Comparing memory use to 3.10
CPython 3.10 used 2 bytes per instruction, until the execution count
reached ~2000 when it allocates another byte per instruction and
32 bytes per instruction with a cache (LOAD_GLOBAL
and LOAD_ATTR
).
The following table shows the additional bytes per instruction to support the 3.10 opcache or the proposed adaptive interpreter, on a 64 bit machine.
Version | 3.10 cold | 3.10 hot | 3.11 |
Specialised | 0% | ~15% | ~25% |
code | 2 | 2 | 2 |
opcache_map | 0 | 1 | 0 |
opcache/data | 0 | 4.8 | 4 |
Total | 2 | 7.8 | 6 |
3.10 cold
is before the code has reached the ~2000 limit.
3.10 hot
shows the cache use once the threshold is reached.
The relative memory use depends on how much code is “hot” enough to trigger creation of the cache in 3.10. The break even point, where the memory used by 3.10 is the same as for 3.11 is ~70%.
It is also worth noting that the actual bytecode is only part of a code object. Code objects also include names, constants and quite a lot of debugging information.
In summary, for most applications where many of the functions are relatively unused, 3.11 will consume more memory than 3.10, but not by much.
Security Implications
None
Rejected Ideas
By implementing a specializing adaptive interpreter with inline data caches, we are implicitly rejecting many alternative ways to optimize CPython.

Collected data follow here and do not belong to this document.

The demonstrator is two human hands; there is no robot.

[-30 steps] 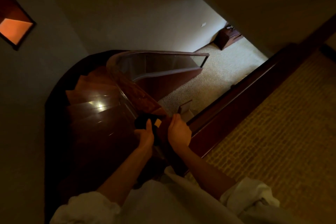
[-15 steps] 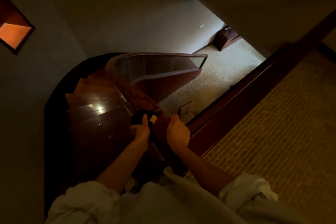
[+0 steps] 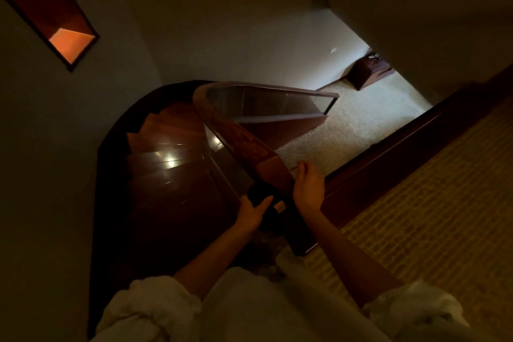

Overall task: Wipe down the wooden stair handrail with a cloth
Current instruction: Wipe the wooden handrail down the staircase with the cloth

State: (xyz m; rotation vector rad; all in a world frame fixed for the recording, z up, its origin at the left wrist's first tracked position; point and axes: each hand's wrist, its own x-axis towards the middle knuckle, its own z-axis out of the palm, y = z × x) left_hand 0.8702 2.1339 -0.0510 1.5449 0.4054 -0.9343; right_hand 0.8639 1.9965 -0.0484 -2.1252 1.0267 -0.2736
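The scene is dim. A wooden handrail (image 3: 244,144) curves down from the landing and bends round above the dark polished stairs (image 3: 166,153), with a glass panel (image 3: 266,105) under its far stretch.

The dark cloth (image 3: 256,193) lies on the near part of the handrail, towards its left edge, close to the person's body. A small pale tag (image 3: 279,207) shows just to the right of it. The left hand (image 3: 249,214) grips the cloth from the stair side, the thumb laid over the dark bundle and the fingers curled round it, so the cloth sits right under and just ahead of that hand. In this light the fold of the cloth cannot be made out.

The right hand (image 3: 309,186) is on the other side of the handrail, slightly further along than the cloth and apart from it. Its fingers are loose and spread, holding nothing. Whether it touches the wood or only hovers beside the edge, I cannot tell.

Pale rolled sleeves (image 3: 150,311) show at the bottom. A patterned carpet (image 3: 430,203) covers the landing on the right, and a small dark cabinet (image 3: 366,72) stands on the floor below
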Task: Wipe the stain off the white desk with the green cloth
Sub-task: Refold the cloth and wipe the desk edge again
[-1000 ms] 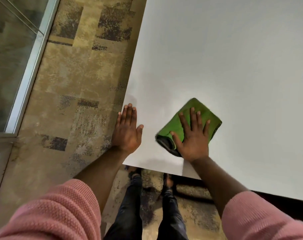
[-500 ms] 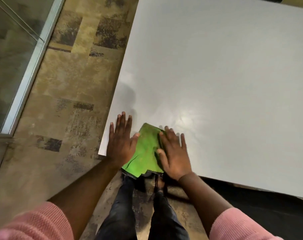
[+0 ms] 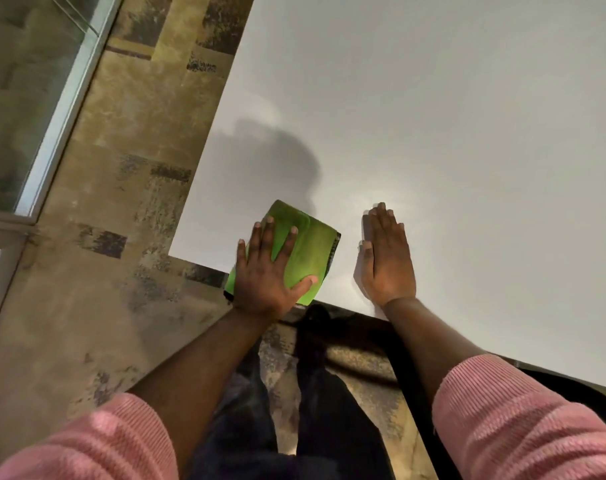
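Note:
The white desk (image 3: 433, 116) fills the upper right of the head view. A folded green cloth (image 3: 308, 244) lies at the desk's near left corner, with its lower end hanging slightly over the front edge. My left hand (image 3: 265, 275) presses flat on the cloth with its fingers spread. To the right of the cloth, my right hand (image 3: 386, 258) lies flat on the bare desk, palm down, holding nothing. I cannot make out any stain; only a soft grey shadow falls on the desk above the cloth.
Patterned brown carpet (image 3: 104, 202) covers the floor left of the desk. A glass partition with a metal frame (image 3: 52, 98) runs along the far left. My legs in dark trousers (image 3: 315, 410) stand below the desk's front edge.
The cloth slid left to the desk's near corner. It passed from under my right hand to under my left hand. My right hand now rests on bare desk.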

However, it is worth emphasizing that some ideas, such as just-in-time compilation, have not been rejected, merely deferred.
Storing data caches before the bytecode.
An earlier implementation of this PEP for 3.11 alpha used a different caching scheme as described below:
Quickened instructions will be stored in an array (it is neither necessary not desirable to store them in a Python object) with the same format as the original bytecode. Ancillary data will be stored in a separate array.Each instruction will use 0 or more data entries. Each instruction within a family must have the same amount of data allocated, although some instructions may not use all of it. Instructions that cannot be specialized, e.g.
POP_TOP
, do not need any entries. Experiments show that 25% to 30% of instructions can be usefully specialized. Different families will need different amounts of data, but most need 2 entries (16 bytes on a 64 bit machine).In order to support larger functions than 256 instructions, we compute the offset of the first data entry for instructions as
(instruction offset)//2 + (quickened operand)
.Compared to the opcache in Python 3.10, this design:
- is faster; it requires no memory reads to compute the offset. 3.10 requires two reads, which are dependent.
- uses much less memory, as the data can be different sizes for different instruction families, and doesn’t need an additional array of offsets. can support much larger functions, up to about 5000 instructions per function. 3.10 can support about 1000.
We rejected this scheme as the inline cache approach is both faster and simpler.
References
Copyright
This document is placed in the public domain or under the CC0-1.0-Universal license, whichever is more permissive.